• Task requirements:
Please report every line in the entries that contains the string "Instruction".

--- START ---

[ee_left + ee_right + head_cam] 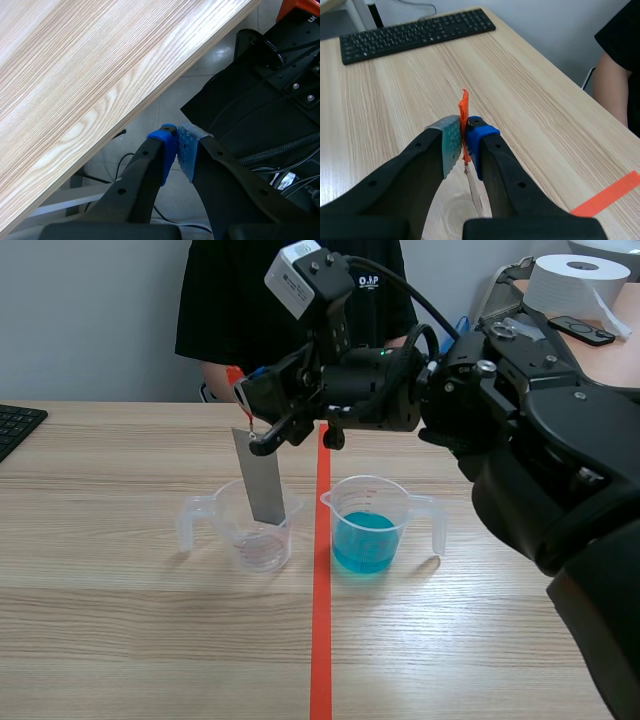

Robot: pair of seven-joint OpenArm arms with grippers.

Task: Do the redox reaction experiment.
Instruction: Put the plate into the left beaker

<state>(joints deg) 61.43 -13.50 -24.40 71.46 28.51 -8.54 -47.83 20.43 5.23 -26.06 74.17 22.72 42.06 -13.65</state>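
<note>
A: Location of the metal strip (264, 485)?
B: It hangs upright, lower end inside the empty clear cup (235, 540) on the table (120, 620). The cup of blue liquid (395, 502) stands just beside, across the red tape line.
A: Who has it?
B: The right end effector (465, 132) is clenched on its orange-tagged top. The left end effector (177, 145) is closed on nothing, beyond the table edge

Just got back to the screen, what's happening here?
The right gripper is shut on the orange tag of a grey metal strip, which hangs with its lower end in the clear cup. The cup of blue liquid stands beside it, across the tape line. The left gripper is shut on nothing, off the table.
</note>
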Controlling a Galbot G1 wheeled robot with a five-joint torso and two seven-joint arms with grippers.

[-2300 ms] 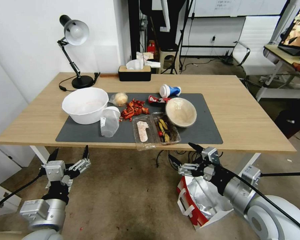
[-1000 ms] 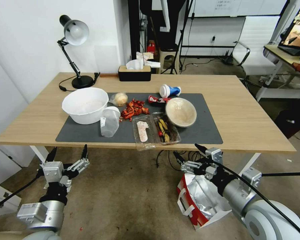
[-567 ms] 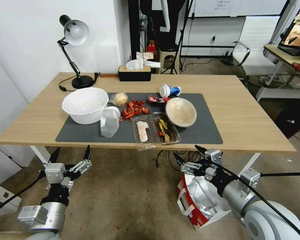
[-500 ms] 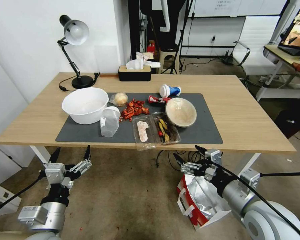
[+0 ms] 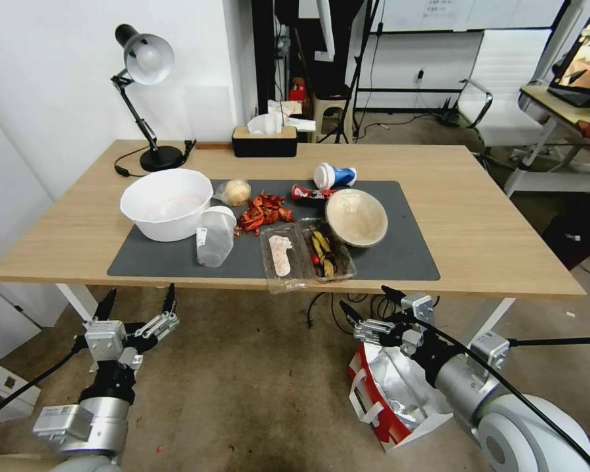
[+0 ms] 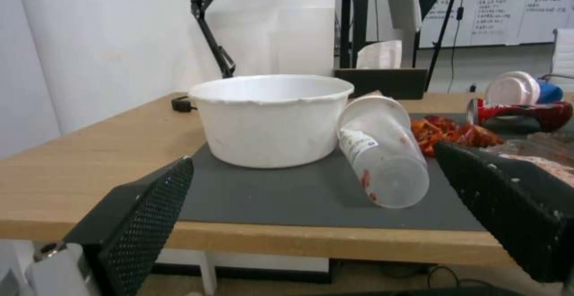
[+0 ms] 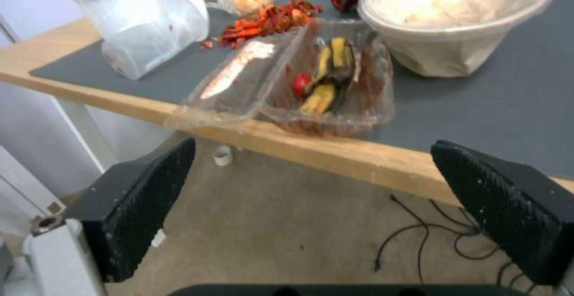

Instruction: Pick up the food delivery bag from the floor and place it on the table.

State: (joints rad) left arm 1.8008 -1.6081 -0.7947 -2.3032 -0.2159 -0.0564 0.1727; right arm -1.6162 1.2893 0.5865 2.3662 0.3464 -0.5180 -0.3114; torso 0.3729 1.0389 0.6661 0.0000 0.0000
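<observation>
The table [image 5: 491, 255] fills the middle of the head view. The food delivery bag [image 5: 390, 393] stands on the floor [image 5: 255, 393] at lower right, not yet grasped. The right gripper [image 5: 362, 307], fingers spread open, hovers just above its rim; I judge it must descend to a handle. The left gripper [image 5: 137, 300], also open, waits at lower left.
</observation>
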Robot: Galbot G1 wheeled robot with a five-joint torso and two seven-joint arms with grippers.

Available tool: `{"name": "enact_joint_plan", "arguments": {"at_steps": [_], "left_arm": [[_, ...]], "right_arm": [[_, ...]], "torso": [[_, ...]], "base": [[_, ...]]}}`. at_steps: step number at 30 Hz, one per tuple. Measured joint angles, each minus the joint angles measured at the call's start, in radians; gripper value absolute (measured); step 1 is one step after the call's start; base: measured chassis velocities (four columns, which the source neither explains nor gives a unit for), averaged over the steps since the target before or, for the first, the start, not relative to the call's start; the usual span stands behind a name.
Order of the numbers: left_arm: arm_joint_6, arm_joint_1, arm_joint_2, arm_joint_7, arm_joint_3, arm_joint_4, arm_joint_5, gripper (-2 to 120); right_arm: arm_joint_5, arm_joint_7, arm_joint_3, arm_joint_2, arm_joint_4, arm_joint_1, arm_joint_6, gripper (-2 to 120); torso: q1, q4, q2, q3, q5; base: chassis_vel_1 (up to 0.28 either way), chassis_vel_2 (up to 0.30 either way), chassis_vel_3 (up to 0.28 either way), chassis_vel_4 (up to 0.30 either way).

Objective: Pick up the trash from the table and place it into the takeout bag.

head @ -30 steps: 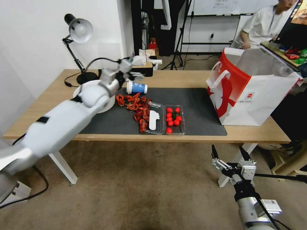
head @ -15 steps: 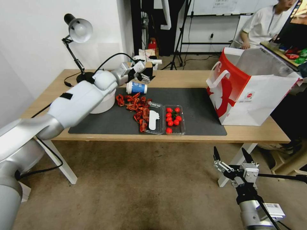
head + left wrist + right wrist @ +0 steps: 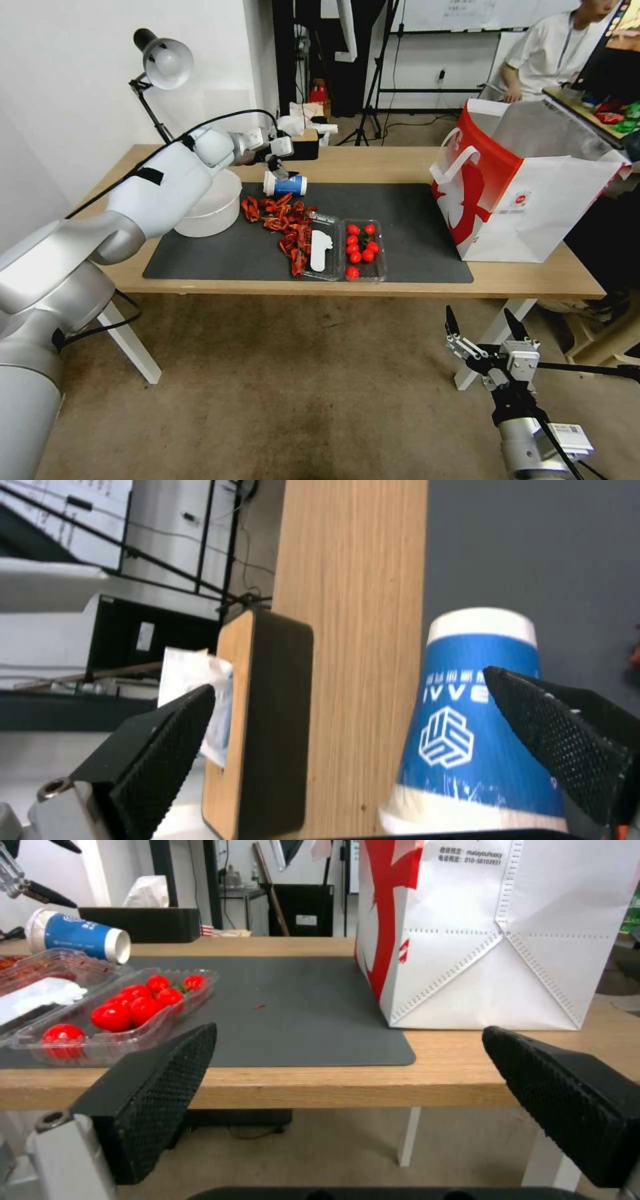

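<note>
Blue-labelled and white, the paper cup (image 3: 285, 184) lies on its side at the far edge of the dark grey mat (image 3: 407, 220), its open mouth facing the takeout bag (image 3: 527, 193). The left gripper (image 3: 277, 162) hovers just above it with textured black fingers (image 3: 560, 735) spread wide, one over the cup, the other out over bare light-wood table (image 3: 373, 163) beside a black, wood-topped box (image 3: 267, 720). Just in front of the cup sprawls a pile of red scraps (image 3: 283, 220), then two clear plastic trays, one holding glossy cherry tomatoes (image 3: 360, 247). A white round bowl (image 3: 210, 207) sits by the left arm. The bag stands upright at the mat's right end, foil-lined. The right gripper (image 3: 483, 323) hangs below table height, jaws apart.
</note>
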Motion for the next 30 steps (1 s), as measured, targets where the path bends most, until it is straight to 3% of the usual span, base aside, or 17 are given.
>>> {"name": "enact_joint_plan", "arguments": {"at_steps": [3, 5, 7, 8, 21, 30], "left_arm": [[-0.002, -0.004, -0.006, 0.015, 0.005, 0.0, 0.002, 100], [-0.007, -0.006, -0.013, 0.071, 0.01, 0.005, -0.001, 100], [-0.007, -0.006, -0.014, 0.078, 0.009, 0.005, -0.001, 100], [-0.008, -0.006, -0.022, 0.118, 0.006, 0.016, -0.005, 100], [-0.018, -0.02, -0.087, 0.14, -0.007, 0.128, 0.098, 100], [-0.025, -0.018, -0.089, 0.149, 0.0, 0.14, 0.12, 100]], "right_arm": [[0.0, 0.0, 0.0, 0.0, -0.001, 0.002, 0.0, 100], [0.0, 0.001, 0.0, 0.0, -0.003, 0.005, 0.0, 100], [0.0, 0.001, 0.0, 0.0, -0.003, 0.005, 0.0, 100], [0.0, 0.001, 0.0, 0.001, -0.003, 0.005, 0.0, 100], [-0.002, 0.001, -0.006, 0.005, -0.005, 0.002, 0.004, 100], [-0.002, 0.001, -0.004, -0.002, -0.004, -0.003, 0.004, 100]], "torso": [[0.0, -0.0002, 0.0, 0.0, 0.0001], [0.0, 0.0, 0.0, 0.0, 0.0], [0.0, 0.0001, 0.0, 0.0, 0.0], [0.0, 0.0001, 0.0, 0.0, -0.0001], [0.0, 0.0001, 0.0, 0.0, -0.0001], [0.0, 0.0002, 0.0, 0.0, -0.0001]], "base": [[0.0, 0.0, 0.0, 0.0], [0.0, 0.0, 0.0, 0.0], [0.0, 0.0, 0.0, 0.0], [0.0, 0.0, 0.0, 0.0], [0.0, 0.0, 0.0, 0.0], [0.0, 0.0, 0.0, 0.0]]}}
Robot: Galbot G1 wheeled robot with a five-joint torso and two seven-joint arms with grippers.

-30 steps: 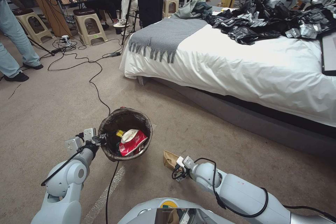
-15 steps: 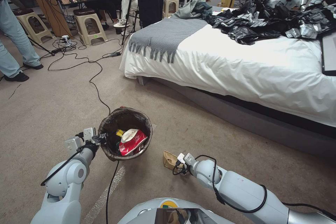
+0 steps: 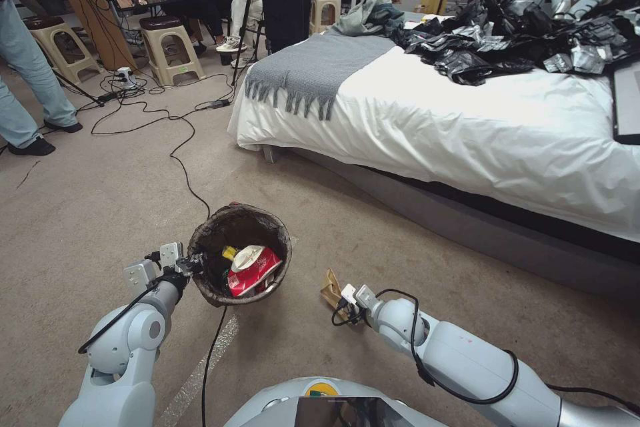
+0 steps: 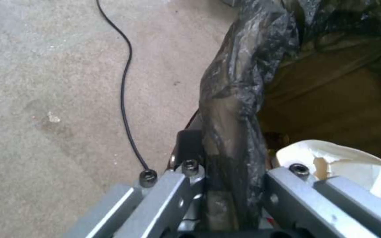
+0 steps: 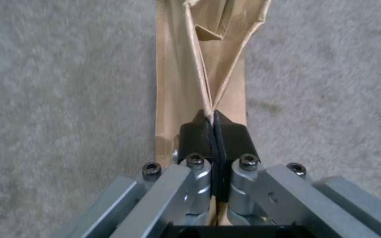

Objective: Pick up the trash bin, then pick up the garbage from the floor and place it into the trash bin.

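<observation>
The trash bin, round with a dark bag folded over its rim, hangs just off the carpet. My left gripper is shut on the rim's near side. Inside lie a red-and-white snack packet, a yellow wrapper and a white wad. To the bin's right my right gripper is shut on a brown paper bag, its black pads pinching the bag's folded edge. The bag stands tilted up from the floor.
A black cable runs across the carpet and passes under the bin. The bed with its white sheet and grey base stands to the right, a heap of black sacks on it. Stools and people are far left.
My right gripper has lifted the brown paper bag off the carpet, moving slightly right and up. The left arm and the bin have stayed still.
</observation>
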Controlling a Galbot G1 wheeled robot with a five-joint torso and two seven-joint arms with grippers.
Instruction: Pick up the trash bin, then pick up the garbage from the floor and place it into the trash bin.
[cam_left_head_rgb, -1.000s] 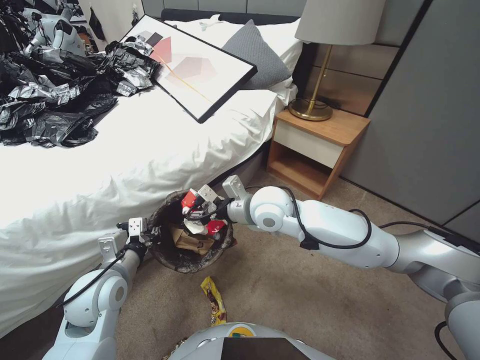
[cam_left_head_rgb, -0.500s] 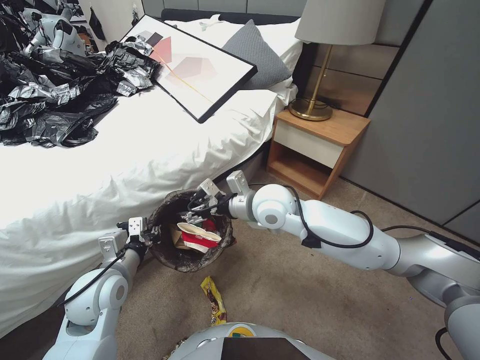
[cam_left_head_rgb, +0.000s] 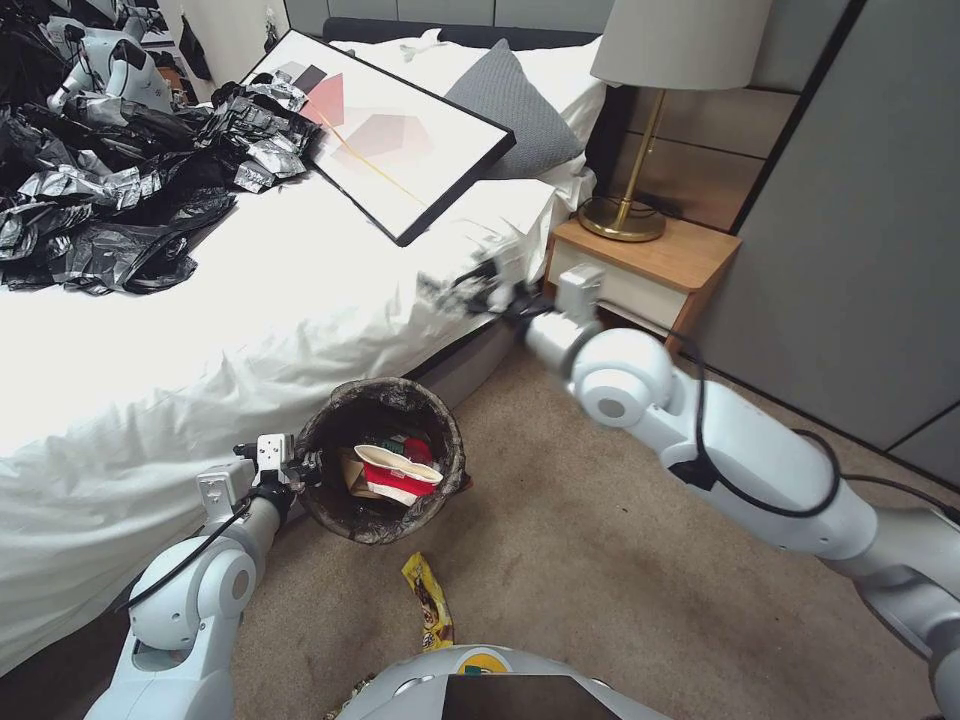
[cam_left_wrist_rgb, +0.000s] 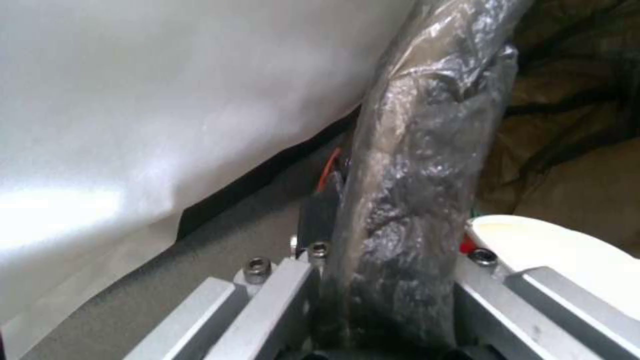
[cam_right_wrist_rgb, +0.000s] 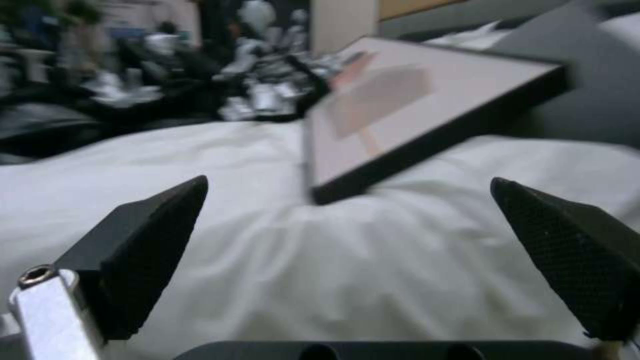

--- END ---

• Output for this exercise:
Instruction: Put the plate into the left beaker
Instruction: Pick up the food delivery bag from the floor and place it on the table.
Instruction: Pick up the trash bin, then pick up the garbage from the floor and place it into the trash bin.

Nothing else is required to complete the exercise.